Work order
Could you set down the full listing, unchanged?

· · · ·

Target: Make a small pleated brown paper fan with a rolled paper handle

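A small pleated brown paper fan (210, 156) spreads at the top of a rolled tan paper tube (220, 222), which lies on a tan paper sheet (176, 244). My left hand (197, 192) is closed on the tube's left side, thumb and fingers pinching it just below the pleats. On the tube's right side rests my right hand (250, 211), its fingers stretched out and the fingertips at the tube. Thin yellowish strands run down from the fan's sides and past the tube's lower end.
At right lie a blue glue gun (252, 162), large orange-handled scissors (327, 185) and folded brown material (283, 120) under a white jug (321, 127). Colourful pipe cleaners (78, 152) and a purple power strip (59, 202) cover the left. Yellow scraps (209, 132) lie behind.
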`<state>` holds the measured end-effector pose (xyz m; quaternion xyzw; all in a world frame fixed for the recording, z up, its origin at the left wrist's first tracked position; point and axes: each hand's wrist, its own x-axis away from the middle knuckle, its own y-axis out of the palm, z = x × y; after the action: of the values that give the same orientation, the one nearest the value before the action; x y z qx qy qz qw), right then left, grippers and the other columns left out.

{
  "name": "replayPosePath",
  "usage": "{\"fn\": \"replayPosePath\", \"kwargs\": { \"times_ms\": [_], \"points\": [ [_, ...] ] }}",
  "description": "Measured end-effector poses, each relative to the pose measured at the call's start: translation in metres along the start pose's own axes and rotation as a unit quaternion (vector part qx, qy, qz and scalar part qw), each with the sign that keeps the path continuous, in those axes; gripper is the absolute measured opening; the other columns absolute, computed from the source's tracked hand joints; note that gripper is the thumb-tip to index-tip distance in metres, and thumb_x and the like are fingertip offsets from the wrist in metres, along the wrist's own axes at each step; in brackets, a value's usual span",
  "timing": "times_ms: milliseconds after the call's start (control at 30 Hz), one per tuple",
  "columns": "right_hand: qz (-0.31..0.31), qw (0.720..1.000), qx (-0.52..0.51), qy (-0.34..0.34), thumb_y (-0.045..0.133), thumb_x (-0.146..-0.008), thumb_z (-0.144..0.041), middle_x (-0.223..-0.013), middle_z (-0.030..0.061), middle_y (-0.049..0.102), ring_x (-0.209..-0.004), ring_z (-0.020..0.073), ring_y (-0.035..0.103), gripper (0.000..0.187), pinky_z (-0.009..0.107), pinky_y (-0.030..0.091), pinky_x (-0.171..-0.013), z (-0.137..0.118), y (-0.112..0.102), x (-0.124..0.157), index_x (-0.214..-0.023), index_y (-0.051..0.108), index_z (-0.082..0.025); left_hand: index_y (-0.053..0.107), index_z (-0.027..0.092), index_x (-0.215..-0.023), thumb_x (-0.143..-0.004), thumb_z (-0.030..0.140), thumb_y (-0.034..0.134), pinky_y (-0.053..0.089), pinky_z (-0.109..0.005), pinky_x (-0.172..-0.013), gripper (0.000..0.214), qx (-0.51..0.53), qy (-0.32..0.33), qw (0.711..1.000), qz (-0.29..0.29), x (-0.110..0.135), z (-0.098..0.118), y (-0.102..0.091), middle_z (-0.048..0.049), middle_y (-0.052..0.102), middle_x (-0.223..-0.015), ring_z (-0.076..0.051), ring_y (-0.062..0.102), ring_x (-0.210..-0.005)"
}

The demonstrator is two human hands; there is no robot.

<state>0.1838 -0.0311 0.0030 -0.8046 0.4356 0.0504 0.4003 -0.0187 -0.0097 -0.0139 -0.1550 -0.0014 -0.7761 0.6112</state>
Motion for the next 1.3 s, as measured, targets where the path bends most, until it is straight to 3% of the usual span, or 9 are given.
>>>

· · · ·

Completed task
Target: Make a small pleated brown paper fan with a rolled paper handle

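A small pleated brown paper fan (210, 156) spreads at the top of a rolled tan paper tube (220, 222), which lies on a tan paper sheet (176, 244). My left hand (197, 192) is closed on the tube's left side, thumb and fingers pinching it just below the pleats. On the tube's right side rests my right hand (250, 211), its fingers stretched out and the fingertips at the tube. Thin yellowish strands run down from the fan's sides and past the tube's lower end.
At right lie a blue glue gun (252, 162), large orange-handled scissors (327, 185) and folded brown material (283, 120) under a white jug (321, 127). Colourful pipe cleaners (78, 152) and a purple power strip (59, 202) cover the left. Yellow scraps (209, 132) lie behind.
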`<state>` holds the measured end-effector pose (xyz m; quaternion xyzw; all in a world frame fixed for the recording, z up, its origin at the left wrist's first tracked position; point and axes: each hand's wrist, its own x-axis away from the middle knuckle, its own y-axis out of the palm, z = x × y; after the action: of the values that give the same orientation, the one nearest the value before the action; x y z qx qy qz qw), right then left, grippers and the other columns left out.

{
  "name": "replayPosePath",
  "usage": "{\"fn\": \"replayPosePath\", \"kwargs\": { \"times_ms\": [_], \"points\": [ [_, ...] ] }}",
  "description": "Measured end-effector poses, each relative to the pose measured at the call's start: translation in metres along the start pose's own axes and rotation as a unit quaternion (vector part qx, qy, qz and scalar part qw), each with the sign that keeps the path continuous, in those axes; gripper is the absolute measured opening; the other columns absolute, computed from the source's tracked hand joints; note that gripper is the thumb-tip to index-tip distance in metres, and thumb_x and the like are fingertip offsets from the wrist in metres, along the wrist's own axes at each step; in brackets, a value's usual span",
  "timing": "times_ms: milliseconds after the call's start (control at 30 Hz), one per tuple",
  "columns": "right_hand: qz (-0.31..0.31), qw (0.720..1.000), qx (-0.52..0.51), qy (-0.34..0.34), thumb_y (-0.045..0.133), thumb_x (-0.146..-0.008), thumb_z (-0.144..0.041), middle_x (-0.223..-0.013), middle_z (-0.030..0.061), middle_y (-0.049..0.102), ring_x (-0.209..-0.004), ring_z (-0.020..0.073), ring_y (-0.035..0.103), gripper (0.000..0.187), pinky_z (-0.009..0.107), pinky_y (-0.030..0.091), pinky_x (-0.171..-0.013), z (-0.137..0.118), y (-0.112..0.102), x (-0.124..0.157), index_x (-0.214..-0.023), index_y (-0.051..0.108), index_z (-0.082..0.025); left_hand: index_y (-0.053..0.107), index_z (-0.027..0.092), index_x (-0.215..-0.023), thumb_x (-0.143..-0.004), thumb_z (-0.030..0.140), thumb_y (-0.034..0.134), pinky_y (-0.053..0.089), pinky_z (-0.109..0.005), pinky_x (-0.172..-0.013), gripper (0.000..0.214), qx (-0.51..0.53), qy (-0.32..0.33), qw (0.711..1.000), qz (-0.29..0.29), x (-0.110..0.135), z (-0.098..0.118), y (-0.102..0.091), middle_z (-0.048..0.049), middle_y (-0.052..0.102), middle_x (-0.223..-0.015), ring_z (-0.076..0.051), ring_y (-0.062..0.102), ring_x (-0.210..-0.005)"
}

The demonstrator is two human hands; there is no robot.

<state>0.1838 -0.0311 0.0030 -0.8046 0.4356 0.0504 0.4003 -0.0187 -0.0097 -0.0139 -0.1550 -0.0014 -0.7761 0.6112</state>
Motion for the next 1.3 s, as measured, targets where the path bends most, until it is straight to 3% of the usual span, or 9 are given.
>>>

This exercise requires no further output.